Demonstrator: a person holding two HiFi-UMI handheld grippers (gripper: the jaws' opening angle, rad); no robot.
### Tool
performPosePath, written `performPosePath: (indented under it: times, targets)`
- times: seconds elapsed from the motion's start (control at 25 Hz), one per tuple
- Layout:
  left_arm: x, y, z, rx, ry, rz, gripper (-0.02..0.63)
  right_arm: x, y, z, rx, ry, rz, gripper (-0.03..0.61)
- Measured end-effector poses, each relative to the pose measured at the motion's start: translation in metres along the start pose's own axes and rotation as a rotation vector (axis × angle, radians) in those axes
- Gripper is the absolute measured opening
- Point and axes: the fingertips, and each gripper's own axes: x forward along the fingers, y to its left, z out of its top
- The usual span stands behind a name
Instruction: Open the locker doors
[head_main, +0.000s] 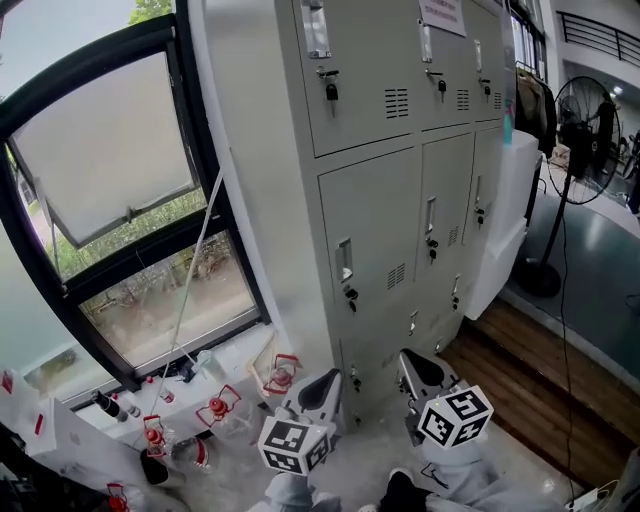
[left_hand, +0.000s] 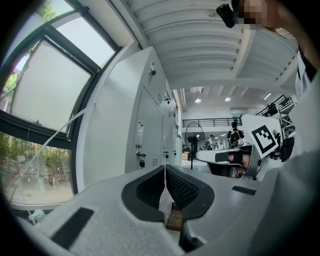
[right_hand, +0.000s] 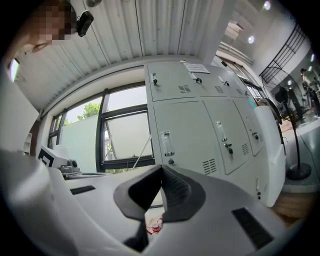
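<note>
A tall grey bank of lockers (head_main: 400, 150) stands in front of me with every door closed. Each door has a slim handle and a hanging key, as on the middle left door (head_main: 372, 240). My left gripper (head_main: 322, 385) is low in the head view, below that door and apart from it, its jaws shut on nothing. My right gripper (head_main: 413, 362) hovers beside it, also shut and empty. The left gripper view has shut pads (left_hand: 165, 170) with the lockers (left_hand: 145, 130) off to the left. The right gripper view has shut pads (right_hand: 161, 170) under the locker doors (right_hand: 195, 130).
A large dark-framed window (head_main: 110, 200) fills the left. Several bottles and red-clipped jars (head_main: 215, 410) lie on the sill and floor below it. A white cabinet (head_main: 515, 210) adjoins the lockers on the right, with a standing fan (head_main: 590, 110) on the wooden floor (head_main: 520, 370).
</note>
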Motion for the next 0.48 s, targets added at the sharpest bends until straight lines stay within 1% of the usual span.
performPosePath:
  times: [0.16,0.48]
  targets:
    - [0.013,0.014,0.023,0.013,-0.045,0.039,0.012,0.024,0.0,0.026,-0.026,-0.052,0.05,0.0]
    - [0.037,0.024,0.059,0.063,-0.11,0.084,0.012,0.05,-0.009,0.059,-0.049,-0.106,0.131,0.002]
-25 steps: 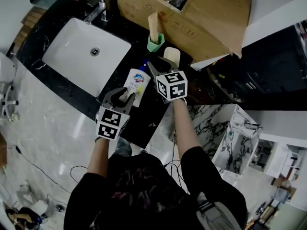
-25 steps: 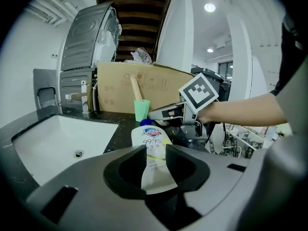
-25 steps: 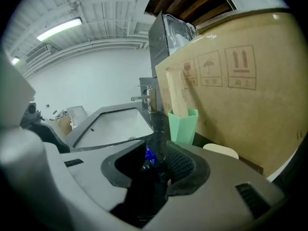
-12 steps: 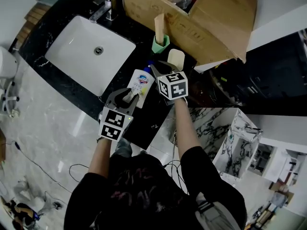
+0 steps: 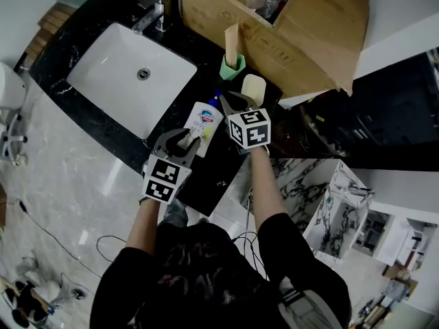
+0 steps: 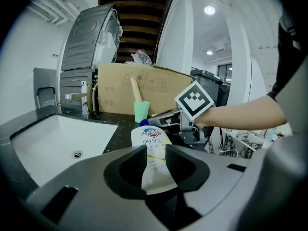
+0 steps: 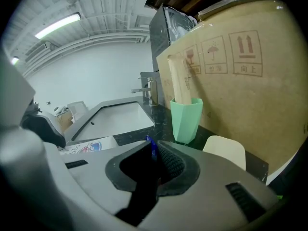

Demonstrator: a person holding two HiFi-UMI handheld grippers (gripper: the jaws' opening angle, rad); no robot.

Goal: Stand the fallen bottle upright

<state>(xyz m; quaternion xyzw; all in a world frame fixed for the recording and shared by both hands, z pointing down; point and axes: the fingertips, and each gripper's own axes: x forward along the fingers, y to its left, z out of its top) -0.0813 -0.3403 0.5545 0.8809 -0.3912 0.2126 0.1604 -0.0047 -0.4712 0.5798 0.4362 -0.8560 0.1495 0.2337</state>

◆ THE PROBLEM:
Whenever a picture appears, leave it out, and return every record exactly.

◆ TASK OUTPUT:
Demonstrator: a person holding two HiFi-UMI handheld grippers (gripper: the jaws' opening angle, rad); no robot.
### Tool
performPosePath, written `performPosePath: (indented under it: times, targets)`
- times: seconds elapsed from the motion's start (control at 25 Hz), one per tuple
- Layout:
  left_arm: x, y, z, rx, ry, rz, gripper (-0.02..0.63)
  right_arm: x, y, z, rx, ry, rz, gripper (-0.03..0.61)
- Measured end-effector poses, each relative to the pose measured at the motion's start: translation in metres along the start pose's own axes and rotation as a rotation vector (axis × angle, radians) in those axes
- Gripper is the absolute measured opening
- Point and axes: the fingertips, and each gripper's own axes: x forward along the fingers, y to its left, z out of its top
- The usual span stands behind a name
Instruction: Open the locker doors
[head_main, +0.000s] 
[left_hand, +0.000s] 
[right_hand, +0.000s] 
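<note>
A tall grey bank of lockers (head_main: 400, 150) stands in front of me with every door closed. Each door has a slim handle and a hanging key, as on the middle left door (head_main: 372, 240). My left gripper (head_main: 322, 385) is low in the head view, below that door and apart from it, its jaws shut on nothing. My right gripper (head_main: 413, 362) hovers beside it, also shut and empty. The left gripper view has shut pads (left_hand: 165, 170) with the lockers (left_hand: 145, 130) off to the left. The right gripper view has shut pads (right_hand: 161, 170) under the locker doors (right_hand: 195, 130).
A large dark-framed window (head_main: 110, 200) fills the left. Several bottles and red-clipped jars (head_main: 215, 410) lie on the sill and floor below it. A white cabinet (head_main: 515, 210) adjoins the lockers on the right, with a standing fan (head_main: 590, 110) on the wooden floor (head_main: 520, 370).
</note>
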Motion for the next 0.48 s, targets added at the sharpest bends until straight lines stay within 1% of the usual span.
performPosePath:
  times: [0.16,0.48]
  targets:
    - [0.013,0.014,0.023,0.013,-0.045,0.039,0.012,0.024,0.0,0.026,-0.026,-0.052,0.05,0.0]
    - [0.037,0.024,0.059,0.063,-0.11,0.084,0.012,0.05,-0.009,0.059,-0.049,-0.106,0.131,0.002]
-25 steps: 
-25 steps: 
-25 steps: 
-12 steps: 
+0 steps: 
+0 steps: 
+0 steps: 

Demonstrator: a person holding two HiFi-UMI handheld grippers (gripper: the jaws' opening angle, rad); no robot.

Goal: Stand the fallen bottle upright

<state>(xyz m; quaternion xyzw; all in a world frame fixed for the recording and shared by both hands, z pointing down; point and axes: the fingertips, and each gripper's own axes: x forward along the fingers, y to its left, z out of its top) -0.0813 -0.3403 0.5545 0.8809 -0.3912 0.2126 0.1604 -0.0047 -0.4712 0.5798 0.4362 -0.8560 0.1495 0.2337</state>

No other output belongs with this exercise.